Muzzling of scientists should bring public outcry

Scientists are very concerned about the muzzling of government researchers and manipulation of what data is released to the public.

Jeffrey Hutchings

Jeffrey Hutchings

The muzzling of scientists in the employ of the federal government is of serious concern to the scientific community and even scholarly societies such as the Canadian Society for Ecology and Evolution, which is meeting in Kelowna this week.

President Jeffrey Hutchings, Killam professor in science at Dalhousie University in Halifax, says they have written letters expressing their concerns to the prime minister about the cuts to government’s research capacity and also about the remaining scientists’ orders not to speak to the public without pre-approval.

“It’s a disconcerting example of control,” he adds.

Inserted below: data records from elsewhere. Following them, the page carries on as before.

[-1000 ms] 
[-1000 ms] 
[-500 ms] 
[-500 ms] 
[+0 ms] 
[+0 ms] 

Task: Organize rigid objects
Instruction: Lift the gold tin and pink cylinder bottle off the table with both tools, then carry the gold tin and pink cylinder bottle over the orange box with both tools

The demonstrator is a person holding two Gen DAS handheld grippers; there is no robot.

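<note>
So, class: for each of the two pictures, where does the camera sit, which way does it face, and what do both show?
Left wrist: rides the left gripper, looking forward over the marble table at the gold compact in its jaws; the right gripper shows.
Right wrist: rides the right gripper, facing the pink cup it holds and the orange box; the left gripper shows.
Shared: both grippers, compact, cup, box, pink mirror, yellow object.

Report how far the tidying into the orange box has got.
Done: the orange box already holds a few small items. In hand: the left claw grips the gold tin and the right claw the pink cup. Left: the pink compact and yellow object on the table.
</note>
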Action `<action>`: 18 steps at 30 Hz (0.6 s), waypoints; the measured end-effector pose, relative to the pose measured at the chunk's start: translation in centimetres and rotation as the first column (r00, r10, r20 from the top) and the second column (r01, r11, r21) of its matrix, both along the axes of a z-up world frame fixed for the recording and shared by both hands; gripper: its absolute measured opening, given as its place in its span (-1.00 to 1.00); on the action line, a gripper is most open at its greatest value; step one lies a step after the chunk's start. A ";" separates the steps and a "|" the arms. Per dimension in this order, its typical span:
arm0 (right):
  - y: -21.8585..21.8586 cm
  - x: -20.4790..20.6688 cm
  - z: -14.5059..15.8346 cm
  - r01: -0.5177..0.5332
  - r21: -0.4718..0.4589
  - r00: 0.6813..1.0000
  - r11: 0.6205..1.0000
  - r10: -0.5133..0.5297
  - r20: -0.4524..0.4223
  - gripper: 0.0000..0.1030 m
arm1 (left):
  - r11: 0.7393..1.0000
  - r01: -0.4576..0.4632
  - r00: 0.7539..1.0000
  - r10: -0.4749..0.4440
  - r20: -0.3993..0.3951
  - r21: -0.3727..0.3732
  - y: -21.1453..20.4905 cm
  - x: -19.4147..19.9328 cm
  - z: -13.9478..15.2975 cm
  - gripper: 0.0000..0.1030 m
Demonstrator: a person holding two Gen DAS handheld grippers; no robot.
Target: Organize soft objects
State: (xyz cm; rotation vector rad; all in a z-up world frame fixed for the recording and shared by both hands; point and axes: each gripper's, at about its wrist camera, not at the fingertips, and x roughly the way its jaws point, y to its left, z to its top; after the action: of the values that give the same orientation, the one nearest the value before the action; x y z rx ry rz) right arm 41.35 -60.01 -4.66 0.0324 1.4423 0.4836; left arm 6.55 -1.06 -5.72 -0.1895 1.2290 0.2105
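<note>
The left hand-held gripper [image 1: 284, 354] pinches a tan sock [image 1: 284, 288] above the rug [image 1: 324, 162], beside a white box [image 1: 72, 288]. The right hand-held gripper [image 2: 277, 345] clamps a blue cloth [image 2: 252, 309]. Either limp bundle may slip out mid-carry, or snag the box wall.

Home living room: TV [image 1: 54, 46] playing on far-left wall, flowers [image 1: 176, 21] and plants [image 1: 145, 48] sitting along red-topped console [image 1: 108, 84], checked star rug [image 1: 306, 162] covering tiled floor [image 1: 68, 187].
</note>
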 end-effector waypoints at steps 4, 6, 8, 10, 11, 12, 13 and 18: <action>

In fact, it began when this government took office and got rid of the national science advisor position. “That was symbolic and indicated that science is not deemed relevant to decision-making and policy development,” he comments.

Personally, he said he believes that society is well-served by having unfettered access to high quality scientific advice from government scientists, as the basis for making decisions.

As it is now, release of scientific data is being manipulated by government, so that only that which presents the view the politicians prefer, is released to the public.

“There have been instances before this, but the extent of the current muzzling of scientists is greater than it’s ever been before,” he warns, adding, “Other countries look at us aghast, because we were viewed as a progressive, enlightened democracy.”

He points to countries such as the United Kingdom and the United States, as well as Australia and New Zealand, who all depend on science advisors, if not a panel of them to provide the science on which to base decisions.

And, it’s important that advice is transparent so that society knows what information decisions are based on. “Discussion is healthy,” he adds.

Science can also provide savings—it’s not always a cost, he says.

The community does appear to value science, he notes, and he believes it’s up to the community now to make its views known if it is concerned about receiving only ‘filtered science.”

Delegates discussed the issue at a session Monday afternoon at the UBCO campus where the conference is being held, called Science and Credible Biodiversity Policy.